Task to carry out =
Output only an exact transcription of the line containing "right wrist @" and all lines that follow it in the data below.
+++ Source material +++
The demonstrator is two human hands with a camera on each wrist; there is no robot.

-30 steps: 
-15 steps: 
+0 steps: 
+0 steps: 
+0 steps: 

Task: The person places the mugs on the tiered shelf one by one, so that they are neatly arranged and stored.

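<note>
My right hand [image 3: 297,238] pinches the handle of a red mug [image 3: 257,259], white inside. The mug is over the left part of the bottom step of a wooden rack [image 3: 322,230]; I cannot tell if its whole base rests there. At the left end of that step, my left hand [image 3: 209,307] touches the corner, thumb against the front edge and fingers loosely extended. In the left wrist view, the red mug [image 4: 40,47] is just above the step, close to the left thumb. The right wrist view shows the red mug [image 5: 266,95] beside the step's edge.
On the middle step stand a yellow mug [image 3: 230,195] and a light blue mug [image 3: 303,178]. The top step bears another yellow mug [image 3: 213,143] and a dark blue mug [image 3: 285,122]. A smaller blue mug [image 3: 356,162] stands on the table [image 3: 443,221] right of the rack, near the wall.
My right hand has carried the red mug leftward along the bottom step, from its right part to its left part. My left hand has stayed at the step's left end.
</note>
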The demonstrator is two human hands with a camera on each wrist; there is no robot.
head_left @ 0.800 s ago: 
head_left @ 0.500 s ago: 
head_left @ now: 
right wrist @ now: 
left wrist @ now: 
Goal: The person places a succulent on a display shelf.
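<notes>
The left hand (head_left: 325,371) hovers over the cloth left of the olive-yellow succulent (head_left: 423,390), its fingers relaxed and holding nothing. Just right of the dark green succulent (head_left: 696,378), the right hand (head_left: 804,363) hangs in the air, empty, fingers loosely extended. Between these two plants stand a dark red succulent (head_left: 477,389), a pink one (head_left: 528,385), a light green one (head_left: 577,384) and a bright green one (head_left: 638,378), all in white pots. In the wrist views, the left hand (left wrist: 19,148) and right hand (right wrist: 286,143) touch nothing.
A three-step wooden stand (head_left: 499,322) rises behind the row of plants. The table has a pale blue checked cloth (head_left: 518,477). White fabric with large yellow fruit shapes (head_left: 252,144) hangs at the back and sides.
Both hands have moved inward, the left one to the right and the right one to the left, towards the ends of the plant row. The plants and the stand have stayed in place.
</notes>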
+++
Completed exercise =
right wrist @ now: 
left wrist @ now: 
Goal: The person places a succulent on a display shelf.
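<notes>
The left hand (head_left: 325,371) hovers over the cloth left of the olive-yellow succulent (head_left: 423,390), its fingers relaxed and holding nothing. Just right of the dark green succulent (head_left: 696,378), the right hand (head_left: 804,363) hangs in the air, empty, fingers loosely extended. Between these two plants stand a dark red succulent (head_left: 477,389), a pink one (head_left: 528,385), a light green one (head_left: 577,384) and a bright green one (head_left: 638,378), all in white pots. In the wrist views, the left hand (left wrist: 19,148) and right hand (right wrist: 286,143) touch nothing.
A three-step wooden stand (head_left: 499,322) rises behind the row of plants. The table has a pale blue checked cloth (head_left: 518,477). White fabric with large yellow fruit shapes (head_left: 252,144) hangs at the back and sides.
Both hands have moved inward, the left one to the right and the right one to the left, towards the ends of the plant row. The plants and the stand have stayed in place.
</notes>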

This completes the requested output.